SUPPLIED DATA

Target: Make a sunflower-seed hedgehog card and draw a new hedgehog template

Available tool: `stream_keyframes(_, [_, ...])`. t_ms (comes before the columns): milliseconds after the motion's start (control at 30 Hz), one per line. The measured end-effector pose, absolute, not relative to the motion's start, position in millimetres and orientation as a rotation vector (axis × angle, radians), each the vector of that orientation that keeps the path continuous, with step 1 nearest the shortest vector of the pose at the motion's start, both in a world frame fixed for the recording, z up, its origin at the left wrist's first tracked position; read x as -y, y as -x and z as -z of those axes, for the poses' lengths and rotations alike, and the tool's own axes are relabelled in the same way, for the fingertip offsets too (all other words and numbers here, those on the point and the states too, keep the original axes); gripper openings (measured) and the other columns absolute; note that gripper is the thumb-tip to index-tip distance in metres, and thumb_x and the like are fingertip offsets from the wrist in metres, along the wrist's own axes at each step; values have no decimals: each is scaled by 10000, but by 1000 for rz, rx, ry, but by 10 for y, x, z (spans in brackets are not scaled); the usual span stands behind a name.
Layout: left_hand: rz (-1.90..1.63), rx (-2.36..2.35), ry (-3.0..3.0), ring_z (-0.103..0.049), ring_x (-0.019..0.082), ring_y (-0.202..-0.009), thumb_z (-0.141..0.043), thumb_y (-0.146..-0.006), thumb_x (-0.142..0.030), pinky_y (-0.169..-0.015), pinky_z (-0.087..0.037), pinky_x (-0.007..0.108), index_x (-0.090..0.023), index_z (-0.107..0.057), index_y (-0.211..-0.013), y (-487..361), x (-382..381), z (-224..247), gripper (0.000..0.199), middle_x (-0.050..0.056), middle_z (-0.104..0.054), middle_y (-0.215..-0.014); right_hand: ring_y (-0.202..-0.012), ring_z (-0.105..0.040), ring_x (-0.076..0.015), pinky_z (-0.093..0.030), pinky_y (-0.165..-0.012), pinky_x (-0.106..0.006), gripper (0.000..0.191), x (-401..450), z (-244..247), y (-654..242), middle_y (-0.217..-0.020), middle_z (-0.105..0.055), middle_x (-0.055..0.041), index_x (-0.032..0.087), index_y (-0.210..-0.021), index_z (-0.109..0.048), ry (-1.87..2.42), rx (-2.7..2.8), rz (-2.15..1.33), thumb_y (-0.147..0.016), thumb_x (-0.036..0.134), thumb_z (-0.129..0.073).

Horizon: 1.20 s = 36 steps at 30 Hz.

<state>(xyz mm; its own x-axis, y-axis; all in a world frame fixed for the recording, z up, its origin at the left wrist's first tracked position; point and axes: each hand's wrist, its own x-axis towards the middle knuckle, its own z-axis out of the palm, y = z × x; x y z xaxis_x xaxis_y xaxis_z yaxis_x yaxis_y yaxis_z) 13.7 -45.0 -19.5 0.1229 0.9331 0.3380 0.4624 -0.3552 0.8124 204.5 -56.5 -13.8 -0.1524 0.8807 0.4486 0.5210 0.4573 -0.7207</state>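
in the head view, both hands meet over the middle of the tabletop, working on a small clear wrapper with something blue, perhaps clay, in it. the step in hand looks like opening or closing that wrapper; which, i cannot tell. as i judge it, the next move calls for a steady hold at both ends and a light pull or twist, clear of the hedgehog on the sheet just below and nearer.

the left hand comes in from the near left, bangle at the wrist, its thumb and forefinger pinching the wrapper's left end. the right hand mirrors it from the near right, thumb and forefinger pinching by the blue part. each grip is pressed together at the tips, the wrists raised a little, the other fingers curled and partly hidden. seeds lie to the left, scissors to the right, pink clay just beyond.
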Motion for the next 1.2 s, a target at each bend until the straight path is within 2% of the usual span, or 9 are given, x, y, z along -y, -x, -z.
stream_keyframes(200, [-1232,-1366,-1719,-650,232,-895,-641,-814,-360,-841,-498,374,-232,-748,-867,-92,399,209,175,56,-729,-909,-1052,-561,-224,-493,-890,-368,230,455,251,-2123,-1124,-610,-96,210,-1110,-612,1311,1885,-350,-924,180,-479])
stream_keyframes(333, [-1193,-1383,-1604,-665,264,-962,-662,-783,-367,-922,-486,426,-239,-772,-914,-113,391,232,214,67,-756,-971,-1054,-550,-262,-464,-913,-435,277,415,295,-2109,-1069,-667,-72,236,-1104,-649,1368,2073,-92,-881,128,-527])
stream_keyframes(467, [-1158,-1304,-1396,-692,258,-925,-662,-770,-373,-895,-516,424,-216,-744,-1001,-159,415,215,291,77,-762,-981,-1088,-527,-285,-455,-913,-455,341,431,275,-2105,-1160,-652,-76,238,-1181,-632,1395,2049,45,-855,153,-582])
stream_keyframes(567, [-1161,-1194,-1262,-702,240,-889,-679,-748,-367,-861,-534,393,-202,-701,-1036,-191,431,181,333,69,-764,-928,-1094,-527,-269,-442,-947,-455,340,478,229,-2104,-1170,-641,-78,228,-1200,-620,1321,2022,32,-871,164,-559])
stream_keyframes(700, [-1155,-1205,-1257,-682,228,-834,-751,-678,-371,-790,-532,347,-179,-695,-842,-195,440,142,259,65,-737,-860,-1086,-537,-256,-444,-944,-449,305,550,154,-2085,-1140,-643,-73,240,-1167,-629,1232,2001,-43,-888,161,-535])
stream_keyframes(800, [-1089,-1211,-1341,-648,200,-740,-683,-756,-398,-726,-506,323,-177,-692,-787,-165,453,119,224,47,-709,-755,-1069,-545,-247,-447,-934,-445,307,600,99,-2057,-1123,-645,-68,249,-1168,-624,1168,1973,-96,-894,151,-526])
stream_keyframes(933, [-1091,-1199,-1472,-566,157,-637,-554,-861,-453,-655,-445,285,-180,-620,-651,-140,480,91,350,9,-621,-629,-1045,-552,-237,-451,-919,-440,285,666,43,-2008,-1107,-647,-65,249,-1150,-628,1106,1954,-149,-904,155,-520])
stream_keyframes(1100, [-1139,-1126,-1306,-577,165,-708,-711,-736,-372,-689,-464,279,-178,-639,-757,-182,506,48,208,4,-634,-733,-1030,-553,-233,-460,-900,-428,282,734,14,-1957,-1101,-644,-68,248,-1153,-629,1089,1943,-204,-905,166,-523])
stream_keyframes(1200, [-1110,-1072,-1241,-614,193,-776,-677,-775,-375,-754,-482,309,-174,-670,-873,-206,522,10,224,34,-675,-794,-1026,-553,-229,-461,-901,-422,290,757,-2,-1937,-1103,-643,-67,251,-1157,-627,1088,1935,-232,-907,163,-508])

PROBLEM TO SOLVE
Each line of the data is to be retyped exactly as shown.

TASK SOLUTION
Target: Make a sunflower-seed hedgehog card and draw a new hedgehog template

Available tool: `stream_keyframes(_, [_, ...])`. t_ms (comes before the columns): milliseconds after the motion's start (control at 30 Hz), one per line. The measured end-effector pose, absolute, not relative to the motion's start, position in millimetres and orientation as a rotation vector (axis × angle, radians), each the vector of that orientation that keeps the path continuous, with step 1 nearest the shortest vector of the pose at the motion's start, both in a world frame fixed for the recording, z up, its origin at the left wrist's first tracked position; read x as -y, y as -x and z as -z of those axes, for the poses' lengths and rotations alike, and the tool's own axes are relabelled in the same way, for the fingertip offsets too (all other words and numbers here, those on the point and the states too, keep the original axes); gripper openings (measured) and the other columns absolute; note that gripper is the thumb-tip to index-tip distance in metres, and thumb_x and the like are fingertip offsets from the wrist in metres, along the wrist's own axes at each step; values have no decimals: each is scaled by 10000, but by 1000 for rz, rx, ry, but by 10 for y, x, z (spans in brackets are not scaled); the usual span stands behind a name.
Layout: left_hand: rz (-1.90..1.63), rx (-2.36..2.35), ry (-3.0..3.0), ring_z (-0.103..0.049), ring_x (-0.019..0.082), ring_y (-0.202..-0.009), thumb_z (-0.141..0.043), thumb_y (-0.146..-0.006), thumb_x (-0.142..0.030), pinky_y (-0.169..-0.015), pinky_z (-0.087..0.037), pinky_x (-0.007..0.108), index_x (-0.090..0.023), index_z (-0.107..0.057), index_y (-0.211..-0.013), y (-487..361), x (-382..381), z (-224..247), gripper (0.000..0.199), middle_x (-0.050..0.056), middle_z (-0.104..0.054), middle_y (-0.215..-0.014); right_hand: ring_y (-0.202..-0.012), ring_z (-0.105..0.040), ring_x (-0.076..0.015), pinky_z (-0.093..0.030), pinky_y (-0.165..-0.012), pinky_x (-0.106..0.006), gripper (0.000..0.191), x (-401..450), z (-244..247), y (-654..242), middle_y (-0.217..-0.020), middle_z (-0.105..0.055), middle_x (-0.055..0.041), index_x (-0.032..0.087), index_y (-0.210..-0.021), index_z (-0.109..0.048), ry (-1.87..2.42), rx (-2.7..2.8), rz (-2.15..1.33), thumb_y (-0.147..0.016), thumb_x (-0.036..0.134), thumb_z (-0.129..0.073).

Horizon: 1.20 s = 36 steps at 30 Hz.

<state>(xyz mm; its own x-axis, y-axis; all in a world frame fixed for the recording, z up, its origin at the left wrist's first tracked position; point and axes: each hand's wrist, its own x-axis towards the middle knuckle, its own z-axis out of the palm, y = z × x; x y z xaxis_x xaxis_y xaxis_z yaxis_x yaxis_y yaxis_z) 13.7 -45.0 -19.5 0.1229 0.9331 0.3380 0.4624 -0.3552 0.8124 204.5 -56.5 -13.8 -0.1524 0.8807 0.4486 0.5210 0.4573 -0.7207</state>
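in the head view, both hands meet over the middle of the tabletop, working on a small clear wrapper with something blue, perhaps clay, in it. the step in hand looks like opening or closing that wrapper; which, i cannot tell. as i judge it, the next move calls for a steady hold at both ends and a light pull or twist, clear of the hedgehog on the sheet just below and nearer.

the left hand comes in from the near left, bangle at the wrist, its thumb and forefinger pinching the wrapper's left end. the right hand mirrors it from the near right, thumb and forefinger pinching by the blue part. each grip is pressed together at the tips, the wrists raised a little, the other fingers curled and partly hidden. seeds lie to the left, scissors to the right, pink clay just beyond.
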Motion for the next 1.2 s, a target at each bend until the straight path is within 2% of the usual span, or 9 are given, x, y, z along -y, -x, -z.
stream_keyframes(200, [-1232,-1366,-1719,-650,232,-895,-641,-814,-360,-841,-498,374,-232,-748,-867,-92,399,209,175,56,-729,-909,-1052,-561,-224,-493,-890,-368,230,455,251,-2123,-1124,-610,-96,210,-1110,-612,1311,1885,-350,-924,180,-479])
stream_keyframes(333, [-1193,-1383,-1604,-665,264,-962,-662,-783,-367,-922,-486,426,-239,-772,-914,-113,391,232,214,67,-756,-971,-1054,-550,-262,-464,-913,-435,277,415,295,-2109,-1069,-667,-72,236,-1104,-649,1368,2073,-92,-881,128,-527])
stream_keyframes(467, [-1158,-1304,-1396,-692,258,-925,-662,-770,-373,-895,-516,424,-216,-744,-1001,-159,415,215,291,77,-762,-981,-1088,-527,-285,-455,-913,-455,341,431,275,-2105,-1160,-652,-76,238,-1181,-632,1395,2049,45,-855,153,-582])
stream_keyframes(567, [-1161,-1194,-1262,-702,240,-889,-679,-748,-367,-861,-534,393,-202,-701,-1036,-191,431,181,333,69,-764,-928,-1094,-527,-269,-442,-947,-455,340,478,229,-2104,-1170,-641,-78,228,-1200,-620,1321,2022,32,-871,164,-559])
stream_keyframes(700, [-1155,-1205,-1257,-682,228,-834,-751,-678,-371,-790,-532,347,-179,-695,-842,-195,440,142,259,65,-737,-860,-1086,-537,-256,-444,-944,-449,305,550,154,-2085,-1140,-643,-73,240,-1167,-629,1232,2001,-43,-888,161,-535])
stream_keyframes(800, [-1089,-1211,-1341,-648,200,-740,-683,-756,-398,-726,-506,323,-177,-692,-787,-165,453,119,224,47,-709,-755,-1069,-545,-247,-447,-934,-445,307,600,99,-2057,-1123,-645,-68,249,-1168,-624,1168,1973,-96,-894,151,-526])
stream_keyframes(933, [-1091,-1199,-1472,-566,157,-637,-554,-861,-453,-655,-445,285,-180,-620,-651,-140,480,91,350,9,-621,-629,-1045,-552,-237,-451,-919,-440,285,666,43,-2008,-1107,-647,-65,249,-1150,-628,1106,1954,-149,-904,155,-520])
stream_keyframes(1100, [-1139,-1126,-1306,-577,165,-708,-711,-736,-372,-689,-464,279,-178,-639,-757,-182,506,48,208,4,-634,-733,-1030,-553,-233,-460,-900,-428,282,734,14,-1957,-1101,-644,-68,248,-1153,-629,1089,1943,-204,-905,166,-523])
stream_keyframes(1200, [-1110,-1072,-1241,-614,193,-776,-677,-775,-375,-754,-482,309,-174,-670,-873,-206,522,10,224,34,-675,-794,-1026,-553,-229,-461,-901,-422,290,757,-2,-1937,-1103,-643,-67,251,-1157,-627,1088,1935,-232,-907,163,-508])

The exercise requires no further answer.